The Admire supports mono and stereo Bluetooth headsets. I had no trouble pairing with either. Sound quality through mono headphones was good, as was music sent through stereo headphones. The Admire also connects with computers and/or other phones for pushing files around.
The Admire offers the standard Android clock on the lock screen, which is visible when the device is first woken from sleep. It's a nice, large digital clock that's easily visible everywhere except under direct sunlight. It can't be customized, though.

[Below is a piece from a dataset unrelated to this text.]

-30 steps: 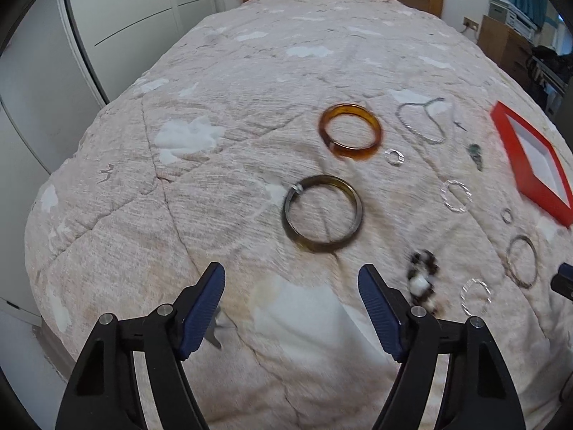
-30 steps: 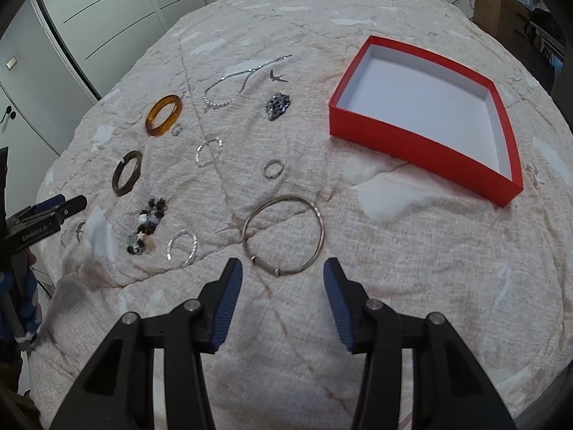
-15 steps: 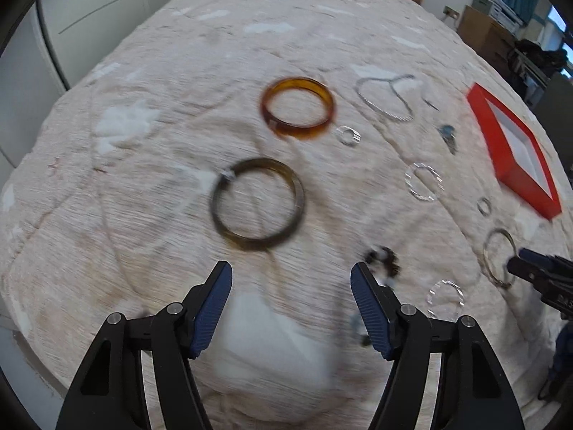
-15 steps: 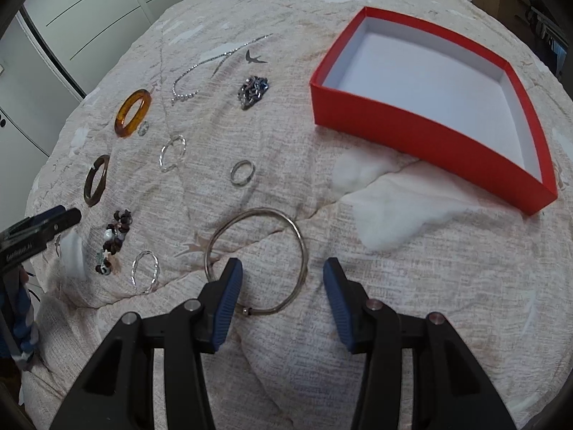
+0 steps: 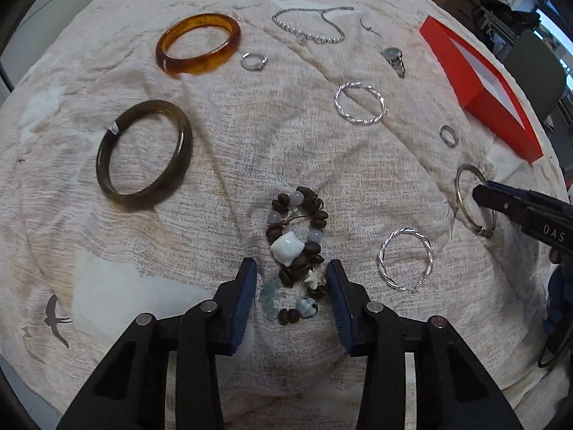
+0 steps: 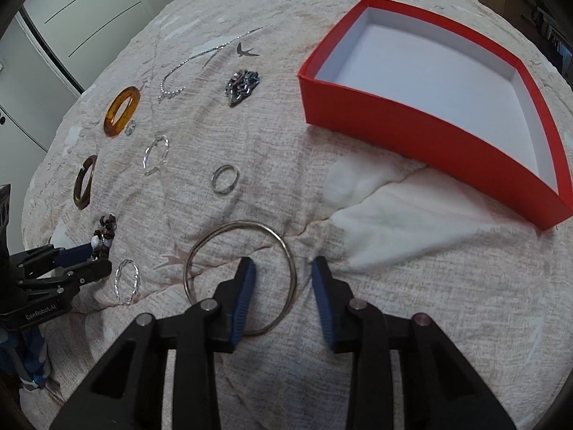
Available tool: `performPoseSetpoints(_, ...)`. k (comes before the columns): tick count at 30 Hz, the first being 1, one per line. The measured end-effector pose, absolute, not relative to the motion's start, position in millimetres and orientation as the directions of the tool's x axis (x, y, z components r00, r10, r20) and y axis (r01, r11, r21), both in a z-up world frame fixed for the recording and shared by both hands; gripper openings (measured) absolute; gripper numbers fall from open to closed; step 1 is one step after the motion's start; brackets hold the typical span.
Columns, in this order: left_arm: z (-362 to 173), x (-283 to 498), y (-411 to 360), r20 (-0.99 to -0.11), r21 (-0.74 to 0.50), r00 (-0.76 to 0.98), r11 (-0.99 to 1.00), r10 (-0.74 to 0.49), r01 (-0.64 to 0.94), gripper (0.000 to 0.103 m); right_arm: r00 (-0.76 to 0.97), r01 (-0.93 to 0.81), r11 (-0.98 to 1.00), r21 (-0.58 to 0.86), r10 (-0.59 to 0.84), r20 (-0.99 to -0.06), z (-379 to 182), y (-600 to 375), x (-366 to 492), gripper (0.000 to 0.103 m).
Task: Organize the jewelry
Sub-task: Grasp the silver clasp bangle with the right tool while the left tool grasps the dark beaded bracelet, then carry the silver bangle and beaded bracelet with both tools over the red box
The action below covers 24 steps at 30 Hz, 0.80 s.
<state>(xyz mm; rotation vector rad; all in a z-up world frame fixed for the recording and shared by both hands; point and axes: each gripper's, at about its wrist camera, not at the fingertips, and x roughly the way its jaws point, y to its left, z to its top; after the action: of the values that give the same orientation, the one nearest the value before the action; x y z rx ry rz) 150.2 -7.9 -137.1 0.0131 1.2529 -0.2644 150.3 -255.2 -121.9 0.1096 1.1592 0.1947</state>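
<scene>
The left tool pointed steeply down at the bed, its blue pads partly apart and just closing in around the lower end of the beaded bracelet at bottom centre of the left wrist view; the right pad looked to be touching the beads, the left pad stood clear, so no grip was made. The right tool had likewise just been narrowing, its pads straddling the right-hand side of the thin silver bangle at lower centre of the right wrist view, one pad inside the hoop and one outside, neither pressing the wire. The red box sat at the upper right of that view, its white inside holding nothing. Across the bedspread lay the amber bangle at upper left, the dark olive bangle below it, a chain necklace at top centre, a small watch, two twisted silver bracelets and two small rings.
</scene>
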Motion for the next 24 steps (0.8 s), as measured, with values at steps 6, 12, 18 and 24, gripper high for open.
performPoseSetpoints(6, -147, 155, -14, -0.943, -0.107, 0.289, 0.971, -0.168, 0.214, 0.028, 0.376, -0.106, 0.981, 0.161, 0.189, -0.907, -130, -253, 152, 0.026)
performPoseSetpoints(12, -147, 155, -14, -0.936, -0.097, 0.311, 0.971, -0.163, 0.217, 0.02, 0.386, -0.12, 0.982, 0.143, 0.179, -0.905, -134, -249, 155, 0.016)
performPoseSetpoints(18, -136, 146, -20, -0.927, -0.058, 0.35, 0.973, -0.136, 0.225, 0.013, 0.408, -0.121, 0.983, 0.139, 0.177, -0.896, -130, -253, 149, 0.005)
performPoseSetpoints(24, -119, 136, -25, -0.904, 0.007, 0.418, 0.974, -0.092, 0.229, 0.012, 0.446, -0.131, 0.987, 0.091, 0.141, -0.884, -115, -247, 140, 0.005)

The Admire includes Google Maps and MetroNavigation. Google Maps and its Navigation and Places features make for a powerful set of tools when it comes to routing directions and discovering nearby points of interest. The trifecta of these applications means there's no excuse to get lost nor to find a great place for dinner. Of course, its effectiveness is dependent on a strong network connection. The Admire's GPS radio performed very well in most circumstances, and was able to pinpoint my location to within 15-25 feet most of the time.